• **WHAT TO WORK ON**:
An exact transcription of the lines below, from the first through the one containing "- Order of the", is the only output wanted.

Stored items from a collection:
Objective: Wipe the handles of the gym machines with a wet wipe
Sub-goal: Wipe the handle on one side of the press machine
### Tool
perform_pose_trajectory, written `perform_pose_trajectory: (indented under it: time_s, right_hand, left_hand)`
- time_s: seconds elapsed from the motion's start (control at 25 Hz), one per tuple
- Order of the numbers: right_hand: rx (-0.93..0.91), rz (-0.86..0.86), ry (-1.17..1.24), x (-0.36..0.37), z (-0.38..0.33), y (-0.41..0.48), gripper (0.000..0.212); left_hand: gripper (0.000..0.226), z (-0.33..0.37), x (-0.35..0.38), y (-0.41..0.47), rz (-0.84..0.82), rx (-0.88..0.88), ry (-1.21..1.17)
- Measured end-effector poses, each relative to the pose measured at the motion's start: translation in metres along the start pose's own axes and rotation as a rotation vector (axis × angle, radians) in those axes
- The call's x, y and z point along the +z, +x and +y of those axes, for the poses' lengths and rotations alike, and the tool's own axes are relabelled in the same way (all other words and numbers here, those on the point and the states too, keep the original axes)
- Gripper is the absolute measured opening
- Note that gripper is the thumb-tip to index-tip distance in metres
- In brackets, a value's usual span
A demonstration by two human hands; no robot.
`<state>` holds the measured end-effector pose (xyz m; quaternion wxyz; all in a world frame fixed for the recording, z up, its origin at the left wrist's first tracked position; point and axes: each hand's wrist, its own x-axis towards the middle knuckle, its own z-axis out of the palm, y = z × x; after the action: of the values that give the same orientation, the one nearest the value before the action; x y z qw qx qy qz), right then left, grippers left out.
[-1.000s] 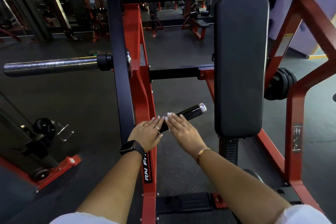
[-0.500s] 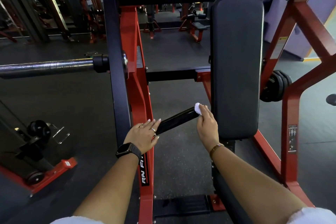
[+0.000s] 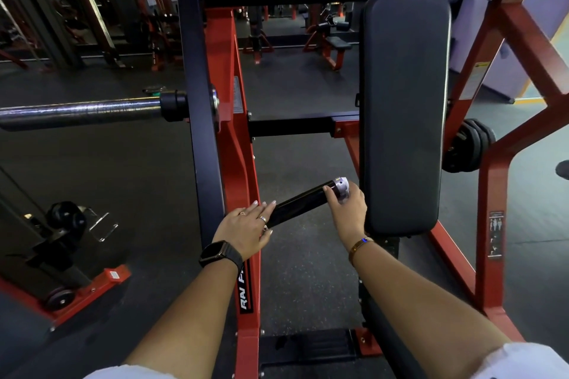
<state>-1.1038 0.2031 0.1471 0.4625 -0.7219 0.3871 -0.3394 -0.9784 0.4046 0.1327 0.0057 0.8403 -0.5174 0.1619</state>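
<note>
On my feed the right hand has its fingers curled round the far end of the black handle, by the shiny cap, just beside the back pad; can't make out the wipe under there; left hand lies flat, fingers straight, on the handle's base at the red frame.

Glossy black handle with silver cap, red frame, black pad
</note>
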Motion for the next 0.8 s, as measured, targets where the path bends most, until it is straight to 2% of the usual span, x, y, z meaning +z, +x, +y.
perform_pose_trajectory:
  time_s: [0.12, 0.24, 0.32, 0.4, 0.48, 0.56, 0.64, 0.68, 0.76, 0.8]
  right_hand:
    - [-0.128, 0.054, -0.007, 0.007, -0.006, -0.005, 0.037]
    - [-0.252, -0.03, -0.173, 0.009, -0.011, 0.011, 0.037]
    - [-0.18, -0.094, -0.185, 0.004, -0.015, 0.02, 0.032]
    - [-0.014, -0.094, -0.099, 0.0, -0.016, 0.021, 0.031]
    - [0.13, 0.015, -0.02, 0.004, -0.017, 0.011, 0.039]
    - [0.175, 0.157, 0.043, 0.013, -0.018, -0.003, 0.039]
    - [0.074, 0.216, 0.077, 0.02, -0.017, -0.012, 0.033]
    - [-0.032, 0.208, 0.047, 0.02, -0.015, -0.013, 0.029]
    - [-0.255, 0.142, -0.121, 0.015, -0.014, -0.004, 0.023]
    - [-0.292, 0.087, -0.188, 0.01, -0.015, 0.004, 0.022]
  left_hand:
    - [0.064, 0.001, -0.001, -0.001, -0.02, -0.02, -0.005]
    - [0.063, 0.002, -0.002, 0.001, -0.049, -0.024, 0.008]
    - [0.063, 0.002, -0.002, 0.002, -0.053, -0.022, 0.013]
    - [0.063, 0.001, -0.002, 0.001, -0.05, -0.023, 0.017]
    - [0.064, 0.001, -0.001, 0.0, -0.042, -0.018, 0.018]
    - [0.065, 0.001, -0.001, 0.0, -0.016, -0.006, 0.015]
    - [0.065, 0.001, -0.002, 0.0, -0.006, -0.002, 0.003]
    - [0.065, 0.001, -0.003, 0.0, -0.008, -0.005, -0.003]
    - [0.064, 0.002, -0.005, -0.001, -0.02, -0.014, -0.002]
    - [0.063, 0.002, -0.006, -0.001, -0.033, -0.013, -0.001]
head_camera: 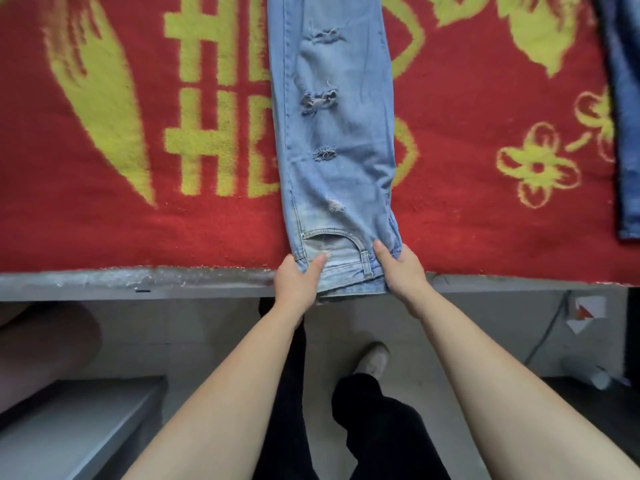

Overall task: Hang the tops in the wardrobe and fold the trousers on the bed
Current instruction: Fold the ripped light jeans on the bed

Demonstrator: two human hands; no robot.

• **SOLUTION TO THIS PROBLEM**:
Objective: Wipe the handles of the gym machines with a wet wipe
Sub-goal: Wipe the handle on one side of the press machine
### Tool
perform_pose_trajectory, written `perform_pose_trajectory: (indented under it: time_s, right_hand, left_hand)`
- time_s: seconds elapsed from the motion's start (control at 25 Hz), one per tuple
- Order of the numbers: right_hand: rx (-0.93..0.91), rz (-0.86..0.86), ry (-1.17..1.24), x (-0.36..0.37), z (-0.38..0.33), y (-0.41..0.48), gripper (0.000..0.212); left_hand: gripper (0.000..0.226), z (-0.33..0.37), x (-0.35..0.38), y (-0.41..0.47), rz (-0.84..0.82), rx (-0.88..0.88), ry (-1.21..1.17)

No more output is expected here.